Plausible parameter values are for example,
d1 (ratio of money to wealth) = .80,
λ (interest rate semi-elasticity of money demand) = 10,
Φ (income elasticity of money demand) = 1,
b (slope of supply curve) = 3,
βe (income elasticity of commercially-settled trade balance) = .50,
ψe (ratio of commercial trade surplus to real wealth) = .10,
γe (elasticity of commercial trade balance with respect to the spread) = 1, and
α, ω (leakage parameters) = .50.
For these parameter values, the expression Ω = - 9.17. The negativity of Ω is assured despite any other plausible parameter configuration unless γe is extremely large. With the above parameters, γe would need to be approximately 90 before ft can turn positive. It is apparent, therefore, that in the most usual case Ω is expected to be negative.

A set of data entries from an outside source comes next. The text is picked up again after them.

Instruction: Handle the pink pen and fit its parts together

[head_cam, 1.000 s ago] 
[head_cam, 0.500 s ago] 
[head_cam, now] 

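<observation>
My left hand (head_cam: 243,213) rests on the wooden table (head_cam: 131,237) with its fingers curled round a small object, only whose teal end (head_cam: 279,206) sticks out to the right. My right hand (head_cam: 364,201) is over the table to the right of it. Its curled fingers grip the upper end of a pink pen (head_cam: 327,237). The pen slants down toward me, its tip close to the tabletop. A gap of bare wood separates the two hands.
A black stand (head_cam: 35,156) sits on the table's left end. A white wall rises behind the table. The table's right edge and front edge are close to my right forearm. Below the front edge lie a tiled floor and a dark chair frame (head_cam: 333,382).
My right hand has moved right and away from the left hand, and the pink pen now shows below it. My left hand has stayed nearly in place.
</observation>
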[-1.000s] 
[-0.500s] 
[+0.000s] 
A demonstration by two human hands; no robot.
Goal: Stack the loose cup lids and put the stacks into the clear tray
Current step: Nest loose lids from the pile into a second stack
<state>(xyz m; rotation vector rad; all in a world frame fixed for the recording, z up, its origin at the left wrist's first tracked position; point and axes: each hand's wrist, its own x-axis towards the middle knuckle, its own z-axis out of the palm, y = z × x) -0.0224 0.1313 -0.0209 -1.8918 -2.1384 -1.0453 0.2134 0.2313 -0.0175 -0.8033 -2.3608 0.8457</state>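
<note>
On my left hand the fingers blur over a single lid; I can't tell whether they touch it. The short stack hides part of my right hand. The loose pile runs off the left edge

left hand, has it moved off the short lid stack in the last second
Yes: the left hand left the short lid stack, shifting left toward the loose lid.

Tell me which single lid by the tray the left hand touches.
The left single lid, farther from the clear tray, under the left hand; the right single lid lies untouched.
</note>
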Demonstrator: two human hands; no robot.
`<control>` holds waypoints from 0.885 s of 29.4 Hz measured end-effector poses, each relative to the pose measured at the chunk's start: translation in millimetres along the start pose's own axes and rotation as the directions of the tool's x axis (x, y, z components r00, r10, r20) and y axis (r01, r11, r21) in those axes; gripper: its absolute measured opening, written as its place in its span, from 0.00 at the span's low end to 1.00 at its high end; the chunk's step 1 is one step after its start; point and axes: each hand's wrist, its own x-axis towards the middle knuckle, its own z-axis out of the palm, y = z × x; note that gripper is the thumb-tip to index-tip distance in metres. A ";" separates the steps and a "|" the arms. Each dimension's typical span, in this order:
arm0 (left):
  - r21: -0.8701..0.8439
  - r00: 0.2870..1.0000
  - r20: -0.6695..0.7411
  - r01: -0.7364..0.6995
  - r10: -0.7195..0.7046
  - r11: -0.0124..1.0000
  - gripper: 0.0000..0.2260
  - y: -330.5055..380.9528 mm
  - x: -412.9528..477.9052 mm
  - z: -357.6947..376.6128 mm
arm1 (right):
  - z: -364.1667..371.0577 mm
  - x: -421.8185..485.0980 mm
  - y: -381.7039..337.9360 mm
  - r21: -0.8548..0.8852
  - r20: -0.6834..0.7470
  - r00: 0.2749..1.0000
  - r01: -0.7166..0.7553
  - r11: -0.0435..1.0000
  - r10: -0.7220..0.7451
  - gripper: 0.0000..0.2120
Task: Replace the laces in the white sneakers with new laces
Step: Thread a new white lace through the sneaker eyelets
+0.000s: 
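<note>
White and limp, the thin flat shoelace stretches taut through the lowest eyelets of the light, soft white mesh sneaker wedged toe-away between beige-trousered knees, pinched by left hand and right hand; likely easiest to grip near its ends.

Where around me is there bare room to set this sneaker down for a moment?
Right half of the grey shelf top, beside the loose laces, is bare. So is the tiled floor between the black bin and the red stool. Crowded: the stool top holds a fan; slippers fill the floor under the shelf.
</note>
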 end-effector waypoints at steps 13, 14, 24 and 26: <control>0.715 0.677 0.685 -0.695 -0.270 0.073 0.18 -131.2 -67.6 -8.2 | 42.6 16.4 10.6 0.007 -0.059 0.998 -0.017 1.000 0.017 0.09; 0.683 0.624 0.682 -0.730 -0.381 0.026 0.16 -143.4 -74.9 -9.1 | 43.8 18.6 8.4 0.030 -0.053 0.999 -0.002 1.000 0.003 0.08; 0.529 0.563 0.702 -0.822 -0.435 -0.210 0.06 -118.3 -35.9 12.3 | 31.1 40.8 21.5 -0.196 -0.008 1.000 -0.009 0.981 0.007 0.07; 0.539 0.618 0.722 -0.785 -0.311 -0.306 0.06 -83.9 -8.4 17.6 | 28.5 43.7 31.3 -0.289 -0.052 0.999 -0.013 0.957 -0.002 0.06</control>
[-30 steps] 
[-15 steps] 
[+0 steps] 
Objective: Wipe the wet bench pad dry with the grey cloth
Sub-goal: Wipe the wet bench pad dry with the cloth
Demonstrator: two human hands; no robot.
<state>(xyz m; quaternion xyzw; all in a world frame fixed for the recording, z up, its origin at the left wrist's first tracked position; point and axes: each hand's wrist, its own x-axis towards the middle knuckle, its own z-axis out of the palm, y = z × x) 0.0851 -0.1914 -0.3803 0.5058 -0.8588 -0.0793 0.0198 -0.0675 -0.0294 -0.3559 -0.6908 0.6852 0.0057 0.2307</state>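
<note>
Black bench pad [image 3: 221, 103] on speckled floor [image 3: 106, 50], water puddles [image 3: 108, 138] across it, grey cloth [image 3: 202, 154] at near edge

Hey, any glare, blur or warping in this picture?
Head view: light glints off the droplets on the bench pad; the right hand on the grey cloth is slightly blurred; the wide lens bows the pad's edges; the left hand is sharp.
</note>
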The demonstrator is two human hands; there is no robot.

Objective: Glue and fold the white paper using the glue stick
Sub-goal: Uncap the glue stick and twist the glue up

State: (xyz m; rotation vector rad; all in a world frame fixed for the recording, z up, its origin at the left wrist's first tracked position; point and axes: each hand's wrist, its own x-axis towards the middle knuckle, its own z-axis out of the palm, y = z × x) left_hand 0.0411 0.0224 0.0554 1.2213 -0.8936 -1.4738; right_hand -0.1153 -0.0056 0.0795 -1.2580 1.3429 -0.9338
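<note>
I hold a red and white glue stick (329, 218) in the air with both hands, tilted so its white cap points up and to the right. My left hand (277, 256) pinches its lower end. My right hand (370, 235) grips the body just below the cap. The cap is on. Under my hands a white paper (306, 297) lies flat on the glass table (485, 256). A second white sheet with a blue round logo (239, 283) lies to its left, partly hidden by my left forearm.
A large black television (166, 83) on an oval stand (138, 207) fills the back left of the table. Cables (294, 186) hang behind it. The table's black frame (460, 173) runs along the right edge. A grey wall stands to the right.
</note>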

A high value of γe implies low penalty costs associated with cross-transactions. This may occur for example, if enforcement of exchange regulations is extremely lax or if private cross transactions are of a permissive character. Permissive cross-transactions have in fact, been authorized in the past by the BLEU by granting certain traders an “option” to transact in the exchange market of their choice (subject to certain mandatory eligibility requirements).
By contrast a change in Q is a systematic change in the allocation of current account transactions between the two exchange markets that is attributable to administrative fiat.
As noted previously, these effects are contingent upon reasonable values of the underlying parameters such that Ω is negative. A sufficiently high value of γe however, could lead to Ω being positive, in which case all the qualitative results are reversed.